### Assignment
Given the records below, would you repeat exactly the lines that begin at the one containing "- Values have" and end at the one containing "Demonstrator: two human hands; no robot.", inclusive?

### Material provided
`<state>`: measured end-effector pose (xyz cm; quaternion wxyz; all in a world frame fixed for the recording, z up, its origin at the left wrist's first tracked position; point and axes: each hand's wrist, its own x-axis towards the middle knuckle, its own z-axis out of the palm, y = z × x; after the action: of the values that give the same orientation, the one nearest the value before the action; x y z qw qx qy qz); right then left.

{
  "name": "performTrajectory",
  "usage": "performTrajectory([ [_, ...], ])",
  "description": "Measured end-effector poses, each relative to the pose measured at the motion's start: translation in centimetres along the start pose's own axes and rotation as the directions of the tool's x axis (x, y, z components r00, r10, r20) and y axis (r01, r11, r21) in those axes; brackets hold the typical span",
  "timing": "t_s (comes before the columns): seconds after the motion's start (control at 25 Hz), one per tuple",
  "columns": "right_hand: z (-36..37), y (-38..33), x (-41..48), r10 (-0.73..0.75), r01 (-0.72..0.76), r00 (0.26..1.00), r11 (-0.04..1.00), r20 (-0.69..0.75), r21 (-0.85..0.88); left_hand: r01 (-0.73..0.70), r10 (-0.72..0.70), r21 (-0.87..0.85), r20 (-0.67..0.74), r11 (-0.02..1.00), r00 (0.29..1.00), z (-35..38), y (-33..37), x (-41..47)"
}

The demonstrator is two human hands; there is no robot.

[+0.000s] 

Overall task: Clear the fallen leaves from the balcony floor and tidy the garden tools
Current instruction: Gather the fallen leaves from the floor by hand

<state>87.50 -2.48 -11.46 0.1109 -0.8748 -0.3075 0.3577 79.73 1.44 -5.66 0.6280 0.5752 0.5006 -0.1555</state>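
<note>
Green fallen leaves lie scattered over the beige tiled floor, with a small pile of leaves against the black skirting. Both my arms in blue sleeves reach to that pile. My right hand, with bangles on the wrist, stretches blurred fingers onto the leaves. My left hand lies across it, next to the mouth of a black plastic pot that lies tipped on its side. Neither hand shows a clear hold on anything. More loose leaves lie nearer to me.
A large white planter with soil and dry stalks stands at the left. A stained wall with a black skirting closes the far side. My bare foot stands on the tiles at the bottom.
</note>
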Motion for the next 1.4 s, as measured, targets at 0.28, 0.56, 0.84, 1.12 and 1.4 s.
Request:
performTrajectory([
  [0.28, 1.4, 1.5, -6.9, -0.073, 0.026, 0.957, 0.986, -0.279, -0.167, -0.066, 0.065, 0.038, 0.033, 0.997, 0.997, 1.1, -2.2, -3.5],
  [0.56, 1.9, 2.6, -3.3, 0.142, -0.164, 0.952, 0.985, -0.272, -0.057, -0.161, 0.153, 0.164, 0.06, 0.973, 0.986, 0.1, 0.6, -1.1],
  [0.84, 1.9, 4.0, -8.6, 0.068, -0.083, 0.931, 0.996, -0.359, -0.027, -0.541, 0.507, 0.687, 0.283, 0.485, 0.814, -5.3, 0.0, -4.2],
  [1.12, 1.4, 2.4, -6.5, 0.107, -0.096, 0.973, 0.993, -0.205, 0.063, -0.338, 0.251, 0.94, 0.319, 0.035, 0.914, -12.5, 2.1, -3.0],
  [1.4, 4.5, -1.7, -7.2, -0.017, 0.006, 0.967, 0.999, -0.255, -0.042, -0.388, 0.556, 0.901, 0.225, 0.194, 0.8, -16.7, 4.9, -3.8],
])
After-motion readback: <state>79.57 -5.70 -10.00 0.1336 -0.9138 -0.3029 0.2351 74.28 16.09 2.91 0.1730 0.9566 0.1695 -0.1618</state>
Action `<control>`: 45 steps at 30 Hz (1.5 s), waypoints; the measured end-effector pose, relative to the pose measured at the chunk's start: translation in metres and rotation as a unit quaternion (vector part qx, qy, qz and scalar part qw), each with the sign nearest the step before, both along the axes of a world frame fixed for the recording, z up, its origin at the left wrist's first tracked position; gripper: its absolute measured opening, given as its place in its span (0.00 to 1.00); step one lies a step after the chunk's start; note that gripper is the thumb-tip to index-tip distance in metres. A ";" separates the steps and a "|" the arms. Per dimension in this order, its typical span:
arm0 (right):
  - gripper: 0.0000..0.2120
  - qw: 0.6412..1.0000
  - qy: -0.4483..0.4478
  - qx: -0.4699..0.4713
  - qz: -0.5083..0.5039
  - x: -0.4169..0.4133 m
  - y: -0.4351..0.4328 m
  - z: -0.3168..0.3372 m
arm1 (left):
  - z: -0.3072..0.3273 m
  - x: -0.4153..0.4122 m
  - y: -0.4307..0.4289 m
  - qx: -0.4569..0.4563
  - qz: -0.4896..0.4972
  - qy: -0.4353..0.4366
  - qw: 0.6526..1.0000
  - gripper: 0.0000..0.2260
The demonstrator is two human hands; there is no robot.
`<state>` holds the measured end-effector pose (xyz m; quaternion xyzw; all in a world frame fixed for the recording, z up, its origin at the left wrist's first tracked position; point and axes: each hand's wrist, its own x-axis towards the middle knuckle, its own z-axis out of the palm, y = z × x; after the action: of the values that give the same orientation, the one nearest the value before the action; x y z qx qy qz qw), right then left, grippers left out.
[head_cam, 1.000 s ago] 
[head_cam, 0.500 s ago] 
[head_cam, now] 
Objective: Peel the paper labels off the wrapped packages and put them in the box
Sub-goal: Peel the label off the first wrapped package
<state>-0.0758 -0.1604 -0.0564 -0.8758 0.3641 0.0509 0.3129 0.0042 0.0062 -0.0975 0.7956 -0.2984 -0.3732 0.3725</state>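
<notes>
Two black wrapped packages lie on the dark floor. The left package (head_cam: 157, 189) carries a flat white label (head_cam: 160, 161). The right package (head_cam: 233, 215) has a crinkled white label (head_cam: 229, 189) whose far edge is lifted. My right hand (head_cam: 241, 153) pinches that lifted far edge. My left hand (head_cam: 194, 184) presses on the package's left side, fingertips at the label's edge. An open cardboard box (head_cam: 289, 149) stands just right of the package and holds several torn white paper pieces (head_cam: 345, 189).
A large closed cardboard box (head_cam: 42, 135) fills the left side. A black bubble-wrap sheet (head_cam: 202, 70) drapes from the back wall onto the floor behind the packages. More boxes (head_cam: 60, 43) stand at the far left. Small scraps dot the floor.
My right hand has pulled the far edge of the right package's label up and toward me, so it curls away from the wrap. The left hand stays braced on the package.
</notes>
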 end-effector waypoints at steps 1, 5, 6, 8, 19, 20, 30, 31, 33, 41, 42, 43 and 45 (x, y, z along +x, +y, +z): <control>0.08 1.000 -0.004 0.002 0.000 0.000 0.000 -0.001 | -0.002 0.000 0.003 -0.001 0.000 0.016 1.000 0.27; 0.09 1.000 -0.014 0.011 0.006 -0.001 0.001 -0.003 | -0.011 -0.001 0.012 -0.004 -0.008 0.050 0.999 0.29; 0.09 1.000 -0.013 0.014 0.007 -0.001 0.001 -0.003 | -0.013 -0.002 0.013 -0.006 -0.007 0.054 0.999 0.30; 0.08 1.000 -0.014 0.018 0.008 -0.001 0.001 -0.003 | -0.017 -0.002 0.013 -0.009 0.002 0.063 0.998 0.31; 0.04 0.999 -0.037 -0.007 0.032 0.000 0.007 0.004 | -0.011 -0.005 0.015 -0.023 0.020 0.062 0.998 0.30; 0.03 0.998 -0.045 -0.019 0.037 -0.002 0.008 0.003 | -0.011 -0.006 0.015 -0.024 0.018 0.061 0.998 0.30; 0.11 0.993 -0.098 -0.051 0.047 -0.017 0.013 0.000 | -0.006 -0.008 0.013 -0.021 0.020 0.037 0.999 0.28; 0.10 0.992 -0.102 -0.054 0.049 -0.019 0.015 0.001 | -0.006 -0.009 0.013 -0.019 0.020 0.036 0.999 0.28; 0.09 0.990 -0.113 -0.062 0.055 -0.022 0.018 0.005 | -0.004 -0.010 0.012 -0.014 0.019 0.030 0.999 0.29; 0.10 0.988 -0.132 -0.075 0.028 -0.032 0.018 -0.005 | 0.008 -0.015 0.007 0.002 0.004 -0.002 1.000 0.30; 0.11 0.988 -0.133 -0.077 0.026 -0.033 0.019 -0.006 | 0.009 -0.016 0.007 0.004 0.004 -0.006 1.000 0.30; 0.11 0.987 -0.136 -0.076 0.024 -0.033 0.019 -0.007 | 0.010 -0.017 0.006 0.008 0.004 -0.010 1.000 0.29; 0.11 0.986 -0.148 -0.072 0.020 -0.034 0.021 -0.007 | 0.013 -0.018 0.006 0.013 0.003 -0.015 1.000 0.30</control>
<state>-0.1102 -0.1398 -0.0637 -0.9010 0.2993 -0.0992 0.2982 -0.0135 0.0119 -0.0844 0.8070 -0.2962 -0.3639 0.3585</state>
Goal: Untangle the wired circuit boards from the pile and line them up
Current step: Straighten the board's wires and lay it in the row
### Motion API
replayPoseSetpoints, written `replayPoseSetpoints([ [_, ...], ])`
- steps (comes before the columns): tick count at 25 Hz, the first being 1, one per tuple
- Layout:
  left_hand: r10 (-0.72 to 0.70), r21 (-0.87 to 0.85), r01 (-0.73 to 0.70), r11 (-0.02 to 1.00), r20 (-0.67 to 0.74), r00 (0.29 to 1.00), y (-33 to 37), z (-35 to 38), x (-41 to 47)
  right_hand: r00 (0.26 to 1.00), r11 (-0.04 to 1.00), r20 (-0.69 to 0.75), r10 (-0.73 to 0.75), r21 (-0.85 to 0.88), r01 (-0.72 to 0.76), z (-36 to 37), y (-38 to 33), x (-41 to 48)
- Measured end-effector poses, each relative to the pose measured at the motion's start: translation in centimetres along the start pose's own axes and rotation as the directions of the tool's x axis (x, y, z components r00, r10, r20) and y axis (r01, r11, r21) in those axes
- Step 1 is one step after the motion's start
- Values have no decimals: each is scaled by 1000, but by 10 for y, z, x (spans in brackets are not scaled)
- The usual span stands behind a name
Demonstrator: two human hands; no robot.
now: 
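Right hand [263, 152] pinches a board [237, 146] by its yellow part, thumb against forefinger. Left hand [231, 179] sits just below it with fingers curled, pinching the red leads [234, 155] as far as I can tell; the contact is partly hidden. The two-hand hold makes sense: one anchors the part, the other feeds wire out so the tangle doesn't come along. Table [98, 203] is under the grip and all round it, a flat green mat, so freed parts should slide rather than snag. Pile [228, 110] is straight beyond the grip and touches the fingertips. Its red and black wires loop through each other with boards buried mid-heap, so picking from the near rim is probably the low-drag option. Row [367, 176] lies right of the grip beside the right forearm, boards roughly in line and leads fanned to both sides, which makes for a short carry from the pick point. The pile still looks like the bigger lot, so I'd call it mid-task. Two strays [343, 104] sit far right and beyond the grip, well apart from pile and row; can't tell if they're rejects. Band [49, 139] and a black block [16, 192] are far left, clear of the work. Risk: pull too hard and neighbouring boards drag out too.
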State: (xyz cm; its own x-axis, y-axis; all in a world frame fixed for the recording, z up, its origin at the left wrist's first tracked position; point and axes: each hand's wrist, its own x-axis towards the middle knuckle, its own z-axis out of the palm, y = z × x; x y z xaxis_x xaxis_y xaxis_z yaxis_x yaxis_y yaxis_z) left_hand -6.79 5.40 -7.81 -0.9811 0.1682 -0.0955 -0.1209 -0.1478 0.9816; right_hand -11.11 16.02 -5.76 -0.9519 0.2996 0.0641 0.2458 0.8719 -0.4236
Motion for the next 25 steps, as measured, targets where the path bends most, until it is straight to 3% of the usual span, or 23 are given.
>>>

### Exercise solution
- Values have no decimals: each is scaled by 1000, but by 10 for y, z, x (spans in brackets are not scaled)
- The usual span stands behind a name
Demonstrator: two human hands; no robot.

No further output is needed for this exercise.